The aim of this study was to assess the effect of insulin resistance (IR) on the response to hepatitis C virus (HCV) therapy in HIV-HCV-coinfected patients.


A total of 238 HIV-HCV-coinfected patients (74% male, mean +/-sd age 40 +/-5 years, mean alcohol intake <50 g/day and 38% HCV genotype 2 or 3), treated by standard or pegylated interferon-alpha2b plus ribavirin during 48 weeks were studied. Liver biopsies were assessed before treatment. Patients were considered to have IR when the homeostasis model assessment of IR (HOMA-IR) was >2.5. Multiple logistic regression with stepwise selection was used to estimate independent factors associated with sustained virological response (SVR).

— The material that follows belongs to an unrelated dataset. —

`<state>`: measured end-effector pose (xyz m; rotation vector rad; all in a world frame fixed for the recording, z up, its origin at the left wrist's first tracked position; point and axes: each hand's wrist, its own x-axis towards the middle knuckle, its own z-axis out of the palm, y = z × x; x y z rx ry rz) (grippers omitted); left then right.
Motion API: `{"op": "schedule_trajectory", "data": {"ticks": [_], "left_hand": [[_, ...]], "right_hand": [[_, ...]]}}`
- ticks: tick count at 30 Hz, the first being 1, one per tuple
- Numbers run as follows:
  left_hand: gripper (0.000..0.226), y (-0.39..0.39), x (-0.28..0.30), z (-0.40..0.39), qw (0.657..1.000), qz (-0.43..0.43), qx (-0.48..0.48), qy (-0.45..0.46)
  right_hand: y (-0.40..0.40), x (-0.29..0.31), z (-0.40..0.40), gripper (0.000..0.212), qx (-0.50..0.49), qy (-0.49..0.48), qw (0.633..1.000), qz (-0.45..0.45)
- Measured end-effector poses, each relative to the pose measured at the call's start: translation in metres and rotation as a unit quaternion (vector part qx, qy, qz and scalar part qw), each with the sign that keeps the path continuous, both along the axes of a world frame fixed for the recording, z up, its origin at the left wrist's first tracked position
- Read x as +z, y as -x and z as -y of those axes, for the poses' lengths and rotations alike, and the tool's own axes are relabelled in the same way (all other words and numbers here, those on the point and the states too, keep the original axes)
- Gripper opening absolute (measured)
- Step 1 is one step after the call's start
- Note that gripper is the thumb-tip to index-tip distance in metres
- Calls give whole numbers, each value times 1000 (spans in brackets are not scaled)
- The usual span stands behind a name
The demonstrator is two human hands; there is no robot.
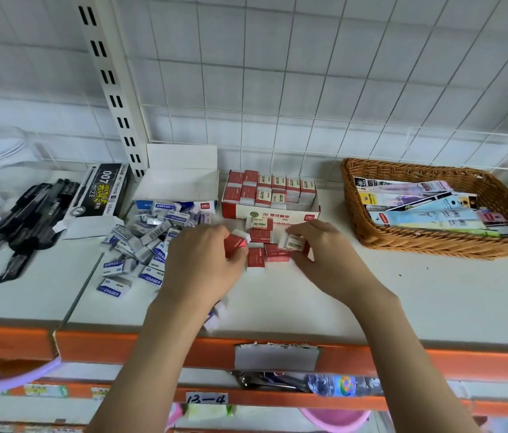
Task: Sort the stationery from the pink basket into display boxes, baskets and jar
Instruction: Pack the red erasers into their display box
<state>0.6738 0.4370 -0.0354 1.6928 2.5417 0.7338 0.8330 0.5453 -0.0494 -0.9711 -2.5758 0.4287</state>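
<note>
Left hand (205,260) grips one red 2B eraser (236,243); right hand (324,254) pinches another eraser (293,242). Both likely gathered from the shelf (402,292) for the red display box (273,210).

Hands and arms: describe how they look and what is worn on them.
Both the left hand and the right hand are bare, with no gloves, rings, watch or bracelet visible. Both forearms are bare as far as the frame's lower edge; no sleeve shows.

One head-worn view.
It looks forward and down, close over the shelf (402,295), facing the tiled wall (308,73).
</note>
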Motion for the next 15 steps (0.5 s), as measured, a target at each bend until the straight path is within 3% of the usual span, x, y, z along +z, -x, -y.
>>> {"op": "schedule_trajectory", "data": {"ticks": [4, 15], "left_hand": [[26, -11, 1, -2, 1000, -7, 8, 16], [34, -38, -11, -36, 992, 32, 13, 125]], "right_hand": [[9, -5, 5, 29, 37, 35, 998, 32], [-23, -2, -1, 34, -60, 38, 995, 64]]}}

IR was present in 32% and significant liver fibrosis (Metavir>or=F2) in 74% of patients. Patients with SVR (96/238 [40%]) were more likely to be infected with HCV genotype 2 or 3 (54% versus 27%; P<0.0001), and had more severe liver fibrosis (>or=F3; 45% versus 30%; P=0.03). By multivariate analysis, a HOMA-IR>2.5 had a negative effect on the SVR (odds ratio 0.49 [95% confidence interval 0.26-0.92]; P=0.05).


A high HOMA-IR level is frequently found in HIV-HCV-coinfected patients and is associated with a reduced SVR rate. Improving insulin sensitivity might be a useful adjunct to HCV therapy in HIV-HCV-coinfected patients.